Le bâtiment recule de 7 % et perd 2 000 emplois en 2010

Après une année 2010 en berne (- 7 % d’activité dans l’Hérault par rapport à 2009, 2 000 emplois détruits sur 19 500 salariés, + 26 % du nombre de demandeurs d’emplois), Patrick Ceccotti, président de la Fédération du Bâtiment de l’Hérault, s’est montré plus confiant pour 2011, mardi 11 janvier, lors d’une conférence de presse à Montpellier. « Les chiffres de la construction remontent (11 867 logements autorisés entre novembre 2009 et novembre 2010, + 33 %), la forte croissance démographique génère des besoins en logements, les ambitions en matière de logement social, le marché du Grenelle (rénovation énergétique du parc ancien, NDLR), tant attendu, pointe enfin son nez et le projet Campus, porteur de tant d’espoirs, devrait aussi aboutir. Bref, ça devrait aller mieux en 2011, mais pas avant le 2e semestre. Il y a peu de grands projets. Je suis très inquiet pour les six prochains mois. »

En lutte contre les réseaux « low-cost »

Patrick Ceccotti s’est à nouveau inquiété des prix bas pratiqués par les entreprises (- 15 %, voire plus) et a fustigé la montée en puissance dans le département de réseaux de main-d’œuvre « low-cost, principalement dans le gros-œuvre », qui constituent selon lui une concurrence déloyale pour le tissu de PME traditionnelles du secteur.
S’appuyant sur le droit européen, ces réseaux emploieraient de la main-d’œuvre européenne low-cost, originaire d’Europe de l’Est. « Leurs prestations tournent autour de 16-17 euros/heure, alors qu’une entreprise citoyenne implantée localement, qui forme, investit et insère, paie une main-d’œuvre à 26 euros. Il y a un risque de destructurer toute une profession. Il faut que ce phénomène, qui agit comme un mauvais virus, stoppe sa progression. »
D’après Patrick Ceccotti, cette main-d’oeuvre « se renouvelle tous les trois mois, vit carrément dans les sous-sols des chantiers ou de mauvaises cabanes, ou s’entasse dans des logements étudiants. »
La FFB de l’Hérault entame un fastidieux travail d’accumulation de preuves suffisamment accablantes (travail six jours par semaine, non-respect des règles de sécurité et d’hygiène, charges payées dans le pays d’origine…) pour faire intervenir les services de l’Etat (préfecture, Urssaf, Direccte, police).
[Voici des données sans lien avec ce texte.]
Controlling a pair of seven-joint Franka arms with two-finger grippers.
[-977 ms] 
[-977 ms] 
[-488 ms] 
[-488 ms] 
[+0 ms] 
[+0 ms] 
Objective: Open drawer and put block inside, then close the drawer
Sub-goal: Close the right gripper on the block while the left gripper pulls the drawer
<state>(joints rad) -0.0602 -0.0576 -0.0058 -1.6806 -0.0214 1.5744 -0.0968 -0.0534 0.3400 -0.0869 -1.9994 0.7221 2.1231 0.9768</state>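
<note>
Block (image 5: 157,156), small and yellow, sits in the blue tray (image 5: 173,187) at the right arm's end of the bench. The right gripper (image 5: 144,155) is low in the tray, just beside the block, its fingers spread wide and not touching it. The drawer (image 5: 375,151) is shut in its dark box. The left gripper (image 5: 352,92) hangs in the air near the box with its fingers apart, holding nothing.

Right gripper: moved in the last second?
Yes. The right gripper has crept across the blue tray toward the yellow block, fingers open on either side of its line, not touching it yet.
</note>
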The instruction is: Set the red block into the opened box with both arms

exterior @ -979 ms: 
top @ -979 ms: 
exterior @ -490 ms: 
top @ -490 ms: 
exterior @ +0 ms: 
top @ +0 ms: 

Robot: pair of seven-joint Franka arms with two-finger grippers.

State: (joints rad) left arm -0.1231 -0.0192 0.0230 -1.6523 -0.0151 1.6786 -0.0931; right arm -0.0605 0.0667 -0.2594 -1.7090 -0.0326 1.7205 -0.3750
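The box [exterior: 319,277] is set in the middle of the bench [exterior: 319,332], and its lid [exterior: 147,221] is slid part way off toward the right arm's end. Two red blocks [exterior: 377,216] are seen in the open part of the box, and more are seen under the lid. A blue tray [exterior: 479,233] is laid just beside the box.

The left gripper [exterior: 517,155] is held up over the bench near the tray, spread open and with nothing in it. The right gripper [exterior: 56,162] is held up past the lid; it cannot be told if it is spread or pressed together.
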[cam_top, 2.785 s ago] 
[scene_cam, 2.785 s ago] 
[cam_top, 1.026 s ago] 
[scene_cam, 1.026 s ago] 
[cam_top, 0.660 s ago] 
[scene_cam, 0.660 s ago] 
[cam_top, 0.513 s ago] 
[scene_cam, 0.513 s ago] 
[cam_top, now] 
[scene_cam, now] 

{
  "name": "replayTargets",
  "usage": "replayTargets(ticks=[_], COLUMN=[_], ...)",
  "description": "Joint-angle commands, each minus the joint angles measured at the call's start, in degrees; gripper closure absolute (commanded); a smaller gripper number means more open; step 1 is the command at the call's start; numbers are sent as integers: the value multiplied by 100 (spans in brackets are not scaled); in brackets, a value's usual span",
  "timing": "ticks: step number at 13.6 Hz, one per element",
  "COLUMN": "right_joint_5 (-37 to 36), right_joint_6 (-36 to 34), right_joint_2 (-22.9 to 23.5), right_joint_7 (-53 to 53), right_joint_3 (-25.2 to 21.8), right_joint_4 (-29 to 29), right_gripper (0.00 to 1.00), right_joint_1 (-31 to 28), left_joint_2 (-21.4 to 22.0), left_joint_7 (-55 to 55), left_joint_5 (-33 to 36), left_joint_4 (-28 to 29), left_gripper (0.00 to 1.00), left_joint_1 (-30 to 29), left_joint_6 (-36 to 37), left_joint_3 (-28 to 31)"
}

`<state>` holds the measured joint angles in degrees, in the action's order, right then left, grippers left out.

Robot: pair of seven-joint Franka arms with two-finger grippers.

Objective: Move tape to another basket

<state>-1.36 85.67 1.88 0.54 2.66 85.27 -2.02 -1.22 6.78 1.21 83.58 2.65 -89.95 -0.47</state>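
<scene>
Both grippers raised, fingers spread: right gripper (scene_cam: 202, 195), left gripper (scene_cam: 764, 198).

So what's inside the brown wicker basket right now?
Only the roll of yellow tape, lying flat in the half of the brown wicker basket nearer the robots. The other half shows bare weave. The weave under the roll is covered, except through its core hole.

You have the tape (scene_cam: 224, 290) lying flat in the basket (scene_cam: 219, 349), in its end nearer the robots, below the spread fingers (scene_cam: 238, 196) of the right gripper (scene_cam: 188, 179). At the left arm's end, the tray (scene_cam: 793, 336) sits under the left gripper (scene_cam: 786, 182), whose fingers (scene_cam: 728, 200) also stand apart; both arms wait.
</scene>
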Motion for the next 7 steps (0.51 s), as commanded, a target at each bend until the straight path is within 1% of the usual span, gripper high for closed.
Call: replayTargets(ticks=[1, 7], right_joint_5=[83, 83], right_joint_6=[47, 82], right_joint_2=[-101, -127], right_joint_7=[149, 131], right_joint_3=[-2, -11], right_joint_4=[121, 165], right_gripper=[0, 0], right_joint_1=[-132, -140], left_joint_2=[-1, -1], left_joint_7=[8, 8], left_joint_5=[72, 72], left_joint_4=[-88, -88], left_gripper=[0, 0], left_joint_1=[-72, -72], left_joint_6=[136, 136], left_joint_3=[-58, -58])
Appel aux maîtres d’ouvrage publics
Patrick Ceccotti revendique une forme de protectionnisme : « C’est vrai que je suis moi-même issu d’une famille italienne, qui est venu s’installer en France de façon pérenne. Ces organisations n’ont pas la même logique. Elle font des one shot, viennent gagner de l’argent même si elles sont moins chères que nous. »
Ce mardi soir lors de sa présentation des vœux à la Maison du Bâtiment à Montpellier, Patrick Ceccotti appellera à nouveau les maîtres d’ouvrage publics à adopter une attitude « socioresponsable », c’est-à-dire à ne pas systématiquement privilégier le moins-disant au détriment du mieux-disant. « On demande du discernement. J’en appelle au bon sens, à s’interroger sur la capacité à faire. Comment confier la construction de 40 logements sociaux à une entreprise qui compte deux salariés. Certes, le recours à l’intérim est légal, mais en gardant certaines proportions. Les responsables des collectivités d’ici sont sourds à notre discours. Sauf en milieu rural, où les élus sont plus sensibles à la protection du maçon local, qui emploie de la main-d’œuvre locale, qui fait vivre l’épicerie… »
La FFB ne croit pas en un changement de la législation. « Mais c’est s’attaquer à un pan des règles européennes… Et il faudrait que ce phénomène soit nationalement aussi important qu’il l’est dans l’Hérault, or, ce n’est pas le cas. »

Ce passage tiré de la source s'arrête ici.